Tag: bandwidth

  • Distributed Systems – Latency Limits (Notes)

    Introduction

    Summary

    Lamport’s theories provided deterministic execution for non determinism exists due to vagaries of the network. Will discuss techniques to make OS efficient for network communication (interface to kernel and inside the kernel network protocol stack)

    Latency Quiz

    Summary

    What’s the difference between latency and throughput. Latency is 1 minute and throughput is 5 per minute (reminds of me pipelining from graduate introduction to operating systems as well as high performance computing architecture). Key idea: throughput is not the inverse of latency.

    Latency vs Throughput

    Summary

    Key Words: Latency, Throughput, RPC, Bandwidth

    Definitions of latency is elapsed time for event and throughput are the number of events per unit time, measured by bandwidth. As OS designers, we want to limit the latency for communication

    Components of RPC Latency

    The five components of RPC: client call, controller latency, time on wire, interrupt handling, server setup to execute call

    Summary

    There are five sources of latency with RPC: client call, controller latency, time on wire, interrupt handling, server setup and execute call (and then the same costs in reverse, in the return path)

    Sources of Overhead on RPC

    Sources of overhead include: marshaling, data copying, control transfer, protocol processing

    Summary

    Although the client thinks the RPC call looks like a normal procedure, there’s much more overhead: marshaling, data copying, control transfer, protocol processing. So, how do we limit the overhead? By leveraging hardware (more on this next)

    Marshaling and Data Copying

    There are three copies: client stub, kernel buffer, DMA to controller

    Summary

    Key Words: Marshaling, RPC message, DMA

    During the client RPC call, the message is copied three times. First, from stack to RPC message; second from RPC message into kernel buffer; third, from kernel buffer (via DMA) to the network controller. How can we avoid this? One approach (and there are others, discussed in the next video, hopefully) is to install the client stub directly in the kernel, creating the client stub during instantiation. Trade offs? Well, kernel would need to trust the RPC client, that’s for sure

    Marshaling and Data Copying (continued)

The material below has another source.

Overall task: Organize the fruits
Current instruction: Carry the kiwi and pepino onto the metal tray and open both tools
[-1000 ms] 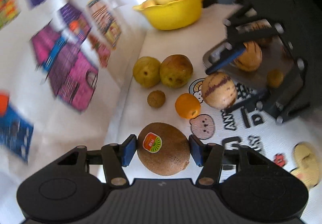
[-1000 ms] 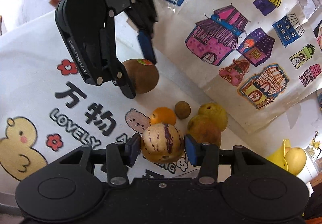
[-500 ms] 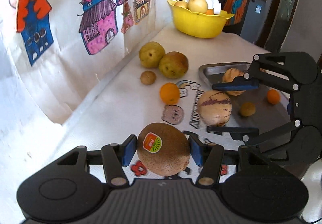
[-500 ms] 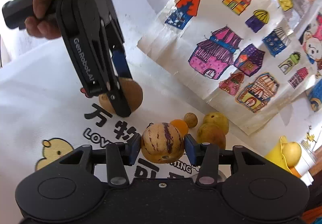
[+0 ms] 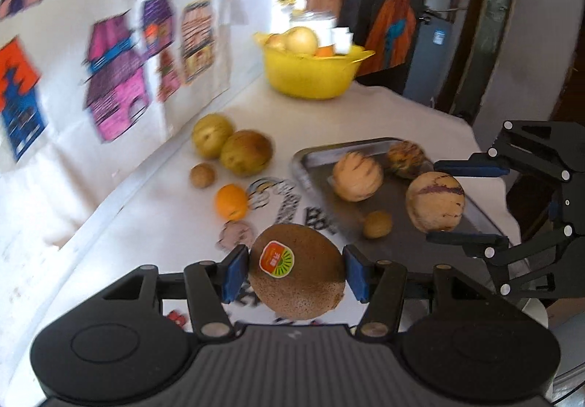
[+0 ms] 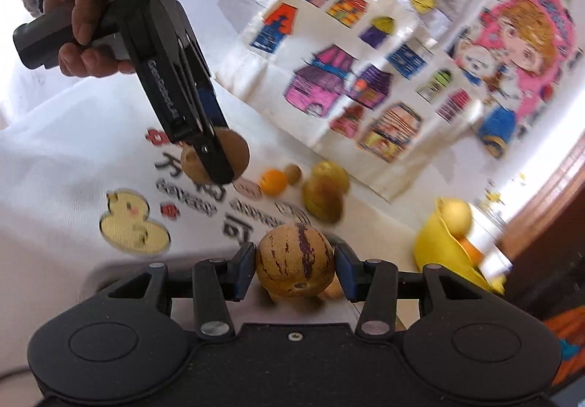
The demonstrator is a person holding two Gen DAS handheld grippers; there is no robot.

    Reducing copies by 1) Marshal into kernel buffer directlry or 2) Shared descriptors between client stub and kernel

    Summary

    Key Words: Shared descriptors

    An alternative to placing the client stub in the kernel, the client stub instead can provide some additional metadata (in the form of shared descriptors) and this allows the client to avoid converting the stack arguments into an RPC packet. The shared descriptors are basically TLV (i.e. type, length, value) and provides enough information for the kernel to DMA the data to the network controller. To me, this feels a lot like the strategy that the Xen Hypervisor employs for ring buffers for communicating between guest VM and kernel

    Control Transfer

    Only two control transfers in the critical path, so we can reduce down to one

    Summary

    Key Words: Critical Path

    This is the second source of overhead. Bsaically have four context switches, one in the client (client to kernel), two in the server (for kernel to call server app, and then from server app out to kernel), and one final switch from kernel back to client (the response)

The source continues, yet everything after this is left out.